Throughout the pandemic, we have been instructed to follow the data and the facts. But now Omicron is being weaponised to make a broader political point about the state of the NHS.

So the Defenders of the NHS will dispense with all that, and quickly return to cloaking the saintly service in myth, anecdote and hyperbole.

Take the debate surrounding NHS funding. How many times have we all heard the words ‘Whatever happened to that extra £350 million a week for the NHS we were going to get after Brexit?’ Photos of Boris standing next to his battle-bus are routinely trotted out as evidence of his populist mendacity.

But those pictures were taken in 2016. According to the King’s Fund, in 2016-17 the Department of Health and Social Care budget was £137.4 billion. 

In 2021-22 it had risen to £159 billion in real terms – and on top of that was an additional £22 billion of Covid-related emergency funding.

So not an additional £350 million a week, but £423 million a week.

Whatever happened to the NHS’s Brexit money? It got invested in the NHS. At which point the Defenders of the NHS shrugged and carried on telling everyone the evil Tories were starving it of cash anyway. But to even point out that fact is sacrilege. In fact, to express anything other than ritualistic adoration for our perennially ‘hard-working’ NHS staff is to commit a thought crime.

Which is why no senior politician would dare. There is cross-party agreement that to do anything other than bow down at the foot of the NHS altar is to embark on the fast track to political oblivion.

And Lord protect the foolish politician who attempts even the most modest NHS reform. The Home Office is often regarded as the graveyard of careers. But of the 31 men and women who have been Health Secretary since the end of the Second World War, not one has gone on to be Prime Minister.

So we continue to obediently genuflect to our great health deity. We do our civic duty, and applaud the work of our NHS carers. And in many cases it’s well earned.

But in a significant number of cases it’s not. Every one of us can recite an experience of receiving exceptional treatment at the hands of the NHS. And every one of us has had an experience where the NHS has treated us, or those we love, with contempt.

I remember the time I was in hospital and watched the man next to me being wheeled out for his operation, only for him to be wheeled back an hour later because the procedure they were about to perform was meant for another patient.

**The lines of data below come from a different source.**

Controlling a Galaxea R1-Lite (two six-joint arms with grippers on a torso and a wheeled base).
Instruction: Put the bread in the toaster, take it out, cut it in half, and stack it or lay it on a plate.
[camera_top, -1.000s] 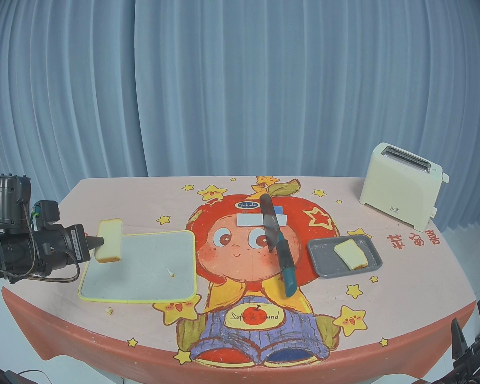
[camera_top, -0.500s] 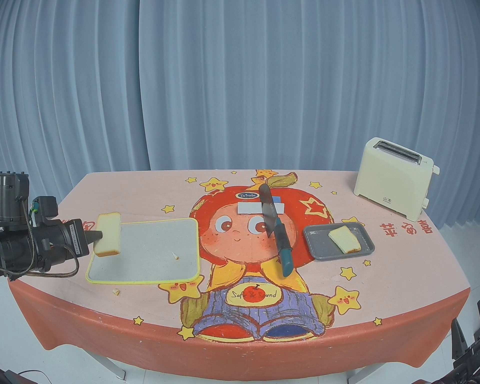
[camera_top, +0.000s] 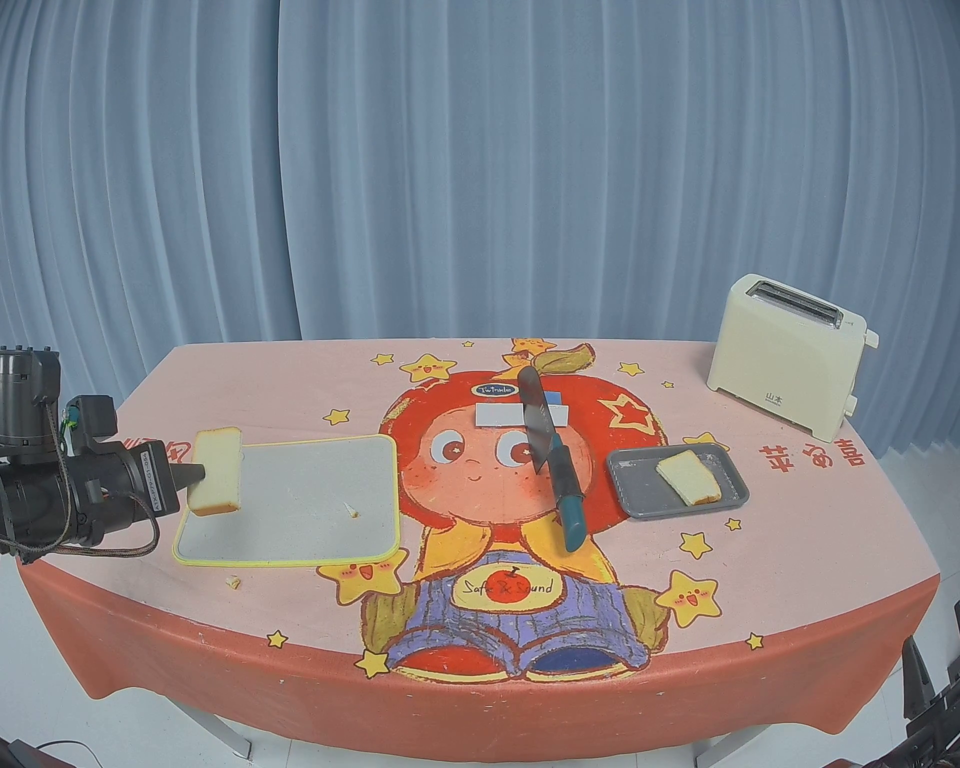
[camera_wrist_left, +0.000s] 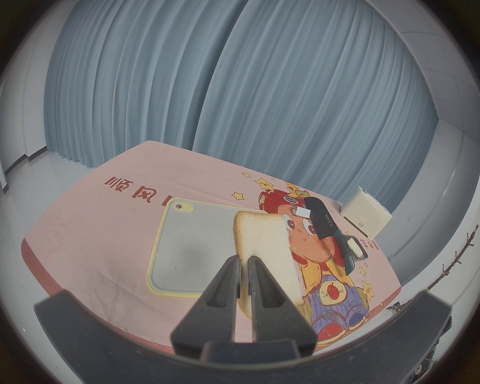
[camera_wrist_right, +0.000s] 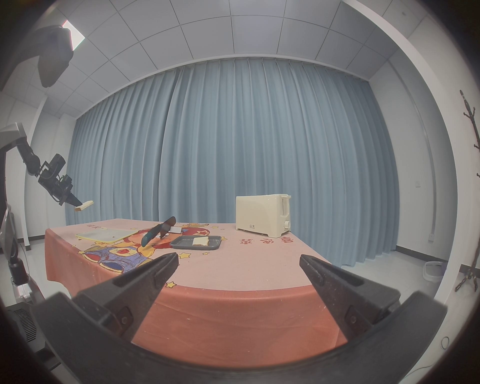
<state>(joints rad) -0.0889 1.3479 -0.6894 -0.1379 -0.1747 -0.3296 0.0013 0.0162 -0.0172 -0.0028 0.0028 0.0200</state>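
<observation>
While left claw (camera_top: 197, 474) pinches porous squarish bread (camera_top: 218, 487) | toaster (camera_top: 785, 358): boxy, cream

Room interior: curtained back wall, panelled ceiling, one dressed table.
Blue-grey pleated curtain (camera_top: 480, 150), floor to ceiling, hangs well beyond the fingers (camera_wrist_right: 145, 285) of the right gripper (camera_wrist_right: 239, 270). Table (camera_top: 820, 540), rounded at the front, stands between those fingers and the curtain; it carries a pink cloth printed with a cartoon child and yellow stars, with white legs (camera_top: 215, 732) below the hem. Ceiling (camera_wrist_right: 225, 30) of white square panels, high above the fingers, one lit panel (camera_wrist_right: 73, 34) set in it. Plain white side wall (camera_wrist_right: 440, 150) meets the curtain; dark branch-like stand (camera_wrist_right: 470, 115) against it. Floor (camera_wrist_right: 400, 255) pale.
</observation>
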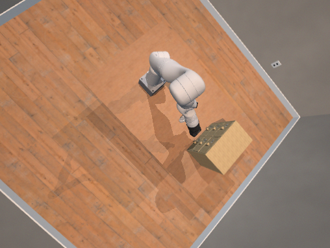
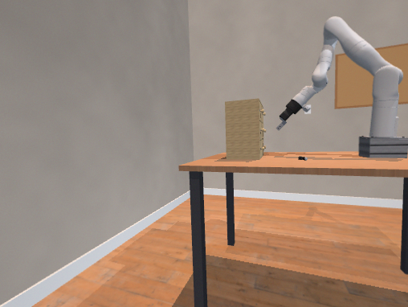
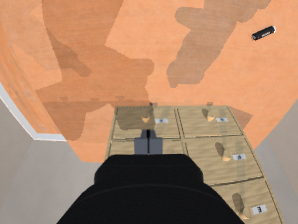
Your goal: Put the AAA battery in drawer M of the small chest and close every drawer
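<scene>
The AAA battery (image 2: 302,158) (image 3: 263,33), black with a silvery end, lies on its side on the table, out in front of the chest. The small chest (image 1: 228,147) (image 2: 242,128) (image 3: 207,175) stands upright, with light knobs on its drawer fronts. Its visible drawers look pushed in. No label reads clearly as M; the arm hides part of the left column in the wrist view. My gripper (image 2: 278,128) (image 3: 148,137) is shut and empty, tilted down, a short way in front of the chest at about the height of its middle row.
The robot's base (image 1: 152,85) (image 2: 383,147) stands on the table (image 2: 281,165) on the far side of the battery from the chest. The table's edge runs close behind the chest. Small knobs (image 3: 209,118) (image 3: 226,157) stick out from the drawer fronts.
</scene>
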Robot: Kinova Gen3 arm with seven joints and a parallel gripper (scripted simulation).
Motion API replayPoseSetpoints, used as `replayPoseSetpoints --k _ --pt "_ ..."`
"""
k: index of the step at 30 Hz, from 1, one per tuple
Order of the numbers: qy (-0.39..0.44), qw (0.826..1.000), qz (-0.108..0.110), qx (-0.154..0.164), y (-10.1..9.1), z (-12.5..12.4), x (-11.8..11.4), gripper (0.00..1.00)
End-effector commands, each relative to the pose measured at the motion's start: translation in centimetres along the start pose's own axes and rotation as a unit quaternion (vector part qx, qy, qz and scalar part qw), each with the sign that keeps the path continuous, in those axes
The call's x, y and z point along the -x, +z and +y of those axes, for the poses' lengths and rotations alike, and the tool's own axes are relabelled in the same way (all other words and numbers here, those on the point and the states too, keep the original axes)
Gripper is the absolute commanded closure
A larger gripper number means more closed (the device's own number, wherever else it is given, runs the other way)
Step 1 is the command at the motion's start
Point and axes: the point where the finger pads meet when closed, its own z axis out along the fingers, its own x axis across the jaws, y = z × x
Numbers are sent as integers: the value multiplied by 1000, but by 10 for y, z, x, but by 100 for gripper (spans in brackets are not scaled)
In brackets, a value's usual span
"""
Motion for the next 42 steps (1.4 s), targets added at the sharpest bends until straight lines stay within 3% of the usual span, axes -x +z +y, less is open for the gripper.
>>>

I can still feel the anger when I had to fight to get a terminally ill relative pain relief in their last 24 hours of life. And the casual tone of the hospital operator as they informed me another relative who had gone in for a routine appointment had been taken to the emergency resuscitation unit.

We all have stories like that. But it’s not the done thing to voice them. So we continue to chant Keir Starmer’s mantra of gratitude. And place the blame for any problems on underfunding and Mrs Thatcher.

This morning the Defenders of the NHS are worried. Omicron isn’t playing out as many of them hoped. Not enough of us are dying. Too few of us are occupying the emergency wards. The underfunded, criminally neglected, soon-to-be-privatised health service isn’t collapsing in the way they warned it would.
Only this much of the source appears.